Com ela cremos nos outros. Por ela, pela fé, chegamos, de mansinho e com respeito, na vida das pessoas, e elas entram na nossa. Pela fé pisamos em campos que não são nossos e somos eleitos por quem acredita em nós e quer fazer conosco uma aventura: a aventura da fé, acreditando em nós e amando-nos pela admiração que a fé nos suscita.
Nossa vida tem como natureza, como jeito de ser, a fé. Enquanto o amor nos seduz, a fé nos move, ilumina o caminho e as pessoas, aponta e define a casa dos sonhos e é a força do nosso passo e busca. Seduzida, a pessoa estará sempre conquistando a pessoa amada, enquanto, na alegria e na dor da fé, estará sempre em busca de discernir melhor o rosto da conquista almejada.
O amor faz sonhar com o abraço da pessoa amada.
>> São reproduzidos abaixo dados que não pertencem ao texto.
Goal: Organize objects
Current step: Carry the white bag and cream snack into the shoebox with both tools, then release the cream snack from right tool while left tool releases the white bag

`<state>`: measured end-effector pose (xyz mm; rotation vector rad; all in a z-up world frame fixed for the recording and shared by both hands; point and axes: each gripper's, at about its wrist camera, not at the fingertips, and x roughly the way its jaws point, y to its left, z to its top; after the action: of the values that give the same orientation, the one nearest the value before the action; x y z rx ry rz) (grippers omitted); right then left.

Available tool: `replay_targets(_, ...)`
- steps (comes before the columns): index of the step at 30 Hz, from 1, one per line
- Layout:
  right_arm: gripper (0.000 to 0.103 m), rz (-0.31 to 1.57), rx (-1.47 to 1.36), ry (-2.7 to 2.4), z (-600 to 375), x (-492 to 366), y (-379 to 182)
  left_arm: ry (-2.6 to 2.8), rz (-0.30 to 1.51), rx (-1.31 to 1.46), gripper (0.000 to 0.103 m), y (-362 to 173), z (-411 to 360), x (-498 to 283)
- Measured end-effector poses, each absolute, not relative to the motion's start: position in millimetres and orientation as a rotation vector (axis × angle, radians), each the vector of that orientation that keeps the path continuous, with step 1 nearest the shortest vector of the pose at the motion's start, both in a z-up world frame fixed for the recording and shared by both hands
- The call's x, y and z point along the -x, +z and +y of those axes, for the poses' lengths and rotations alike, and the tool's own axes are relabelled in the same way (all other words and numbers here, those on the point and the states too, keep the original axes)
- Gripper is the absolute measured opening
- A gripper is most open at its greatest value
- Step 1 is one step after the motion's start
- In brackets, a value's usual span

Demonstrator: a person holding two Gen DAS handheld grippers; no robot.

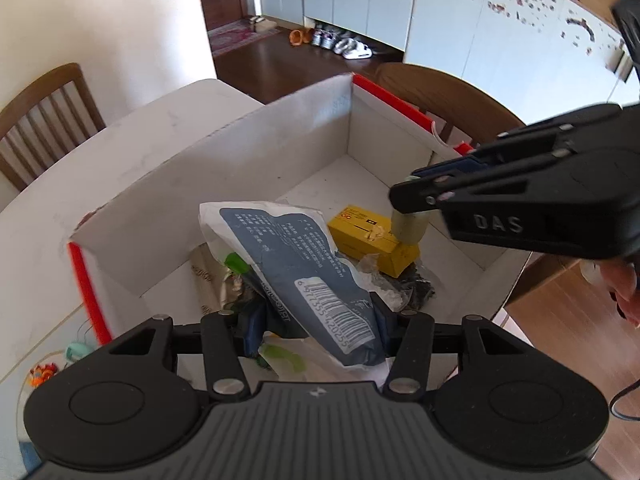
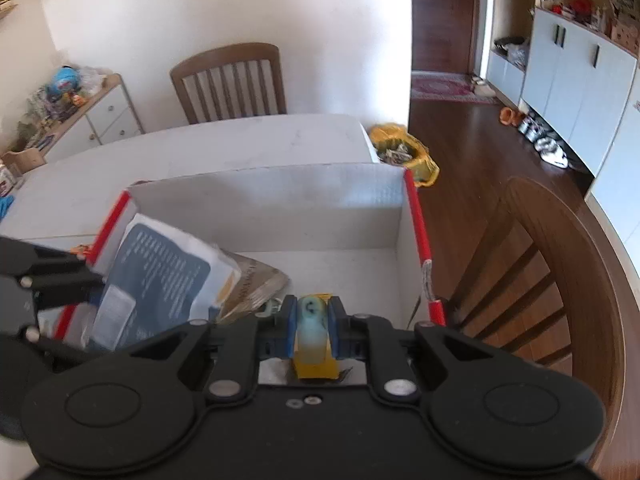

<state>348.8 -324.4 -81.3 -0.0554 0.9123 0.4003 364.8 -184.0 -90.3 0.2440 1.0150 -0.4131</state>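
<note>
A white cardboard box [image 1: 248, 152] with red edges stands open on the white table [image 1: 140, 128]. Over its near end my left gripper [image 1: 320, 328] is shut on a blue and white packet [image 1: 304, 264] with a barcode, tilted upward. The right gripper [image 1: 408, 200] reaches in from the right, shut on a small pale cylinder [image 1: 408, 230] just above a yellow box [image 1: 360, 232] lying inside. In the right wrist view, the right gripper [image 2: 313, 328] presses its blue pads on the pale cylinder [image 2: 312, 318], with the yellow box [image 2: 314, 370] below. The left gripper [image 2: 80, 292] holds the packet [image 2: 160, 272] at the left.
Crumpled foil [image 1: 208, 276], green wrappers [image 1: 236, 264] and clear plastic [image 1: 384, 284] lie in the box. Wooden chairs [image 1: 44, 116] [image 2: 560, 280] stand by the table. Small toys [image 1: 44, 372] sit on the table at the left. A yellow bag [image 2: 404, 148] rests on the floor.
</note>
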Motion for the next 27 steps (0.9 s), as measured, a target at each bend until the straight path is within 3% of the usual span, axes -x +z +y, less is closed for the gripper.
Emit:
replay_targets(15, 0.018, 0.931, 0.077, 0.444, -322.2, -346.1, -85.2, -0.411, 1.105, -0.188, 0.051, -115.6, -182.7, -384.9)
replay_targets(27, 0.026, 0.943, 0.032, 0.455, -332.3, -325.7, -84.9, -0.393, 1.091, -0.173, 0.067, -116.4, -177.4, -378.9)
A fé garante que esse abraço é bom e acontecerá, um dia, plenamente. Sem fé, o amor seria um desejo ao qual lhe faltaria o impulso do passo a ser dado. A fé o dá. De olhos fechados, quando a fé é absoluta; com olhos semi-abertos quando a fé ainda tem medo e se mostra indecisa.
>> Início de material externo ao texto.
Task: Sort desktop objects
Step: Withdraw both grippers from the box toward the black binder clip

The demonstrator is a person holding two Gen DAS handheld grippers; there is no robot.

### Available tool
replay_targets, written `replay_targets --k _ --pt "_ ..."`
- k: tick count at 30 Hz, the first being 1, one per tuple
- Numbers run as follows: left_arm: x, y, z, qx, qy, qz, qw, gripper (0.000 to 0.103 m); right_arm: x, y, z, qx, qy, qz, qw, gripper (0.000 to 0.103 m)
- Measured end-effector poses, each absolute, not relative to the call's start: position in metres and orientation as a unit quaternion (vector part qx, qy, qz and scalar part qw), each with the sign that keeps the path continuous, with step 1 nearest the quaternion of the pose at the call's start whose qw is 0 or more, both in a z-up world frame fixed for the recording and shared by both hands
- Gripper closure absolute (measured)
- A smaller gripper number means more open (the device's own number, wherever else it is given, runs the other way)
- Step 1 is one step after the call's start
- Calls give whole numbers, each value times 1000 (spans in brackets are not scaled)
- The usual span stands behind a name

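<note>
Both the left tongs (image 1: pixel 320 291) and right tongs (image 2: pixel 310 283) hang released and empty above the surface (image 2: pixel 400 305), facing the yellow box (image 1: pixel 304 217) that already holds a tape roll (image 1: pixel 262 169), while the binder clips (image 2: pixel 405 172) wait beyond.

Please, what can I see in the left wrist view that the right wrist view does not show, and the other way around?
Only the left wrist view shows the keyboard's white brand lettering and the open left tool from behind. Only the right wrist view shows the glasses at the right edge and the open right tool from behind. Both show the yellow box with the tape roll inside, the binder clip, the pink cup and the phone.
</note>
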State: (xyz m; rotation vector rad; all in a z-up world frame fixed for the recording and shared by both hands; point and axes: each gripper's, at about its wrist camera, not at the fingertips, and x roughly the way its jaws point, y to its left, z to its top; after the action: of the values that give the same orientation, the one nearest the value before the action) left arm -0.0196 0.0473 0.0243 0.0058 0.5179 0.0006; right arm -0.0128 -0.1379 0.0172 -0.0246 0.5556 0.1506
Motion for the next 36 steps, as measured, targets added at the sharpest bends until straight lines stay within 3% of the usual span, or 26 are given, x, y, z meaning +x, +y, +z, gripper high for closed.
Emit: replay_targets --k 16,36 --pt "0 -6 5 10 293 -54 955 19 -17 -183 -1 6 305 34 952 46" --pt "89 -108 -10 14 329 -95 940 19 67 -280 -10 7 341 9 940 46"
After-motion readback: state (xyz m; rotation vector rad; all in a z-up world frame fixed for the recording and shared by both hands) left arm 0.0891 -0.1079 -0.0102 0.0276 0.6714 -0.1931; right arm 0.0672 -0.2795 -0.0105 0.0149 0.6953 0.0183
No ato de fé, não é importante o que se sente, mas a própria fé que se tem. A fé, em si, não é um sentimento que se curte e que deleita ou faz sofrer. É verdade que prazer ou padecer acompanham o ato de crer, mas a fé é mais do que os sentimentos que possa causar. É a luz que ilumina o caminho e dá a certeza de que o caminho está e é certo.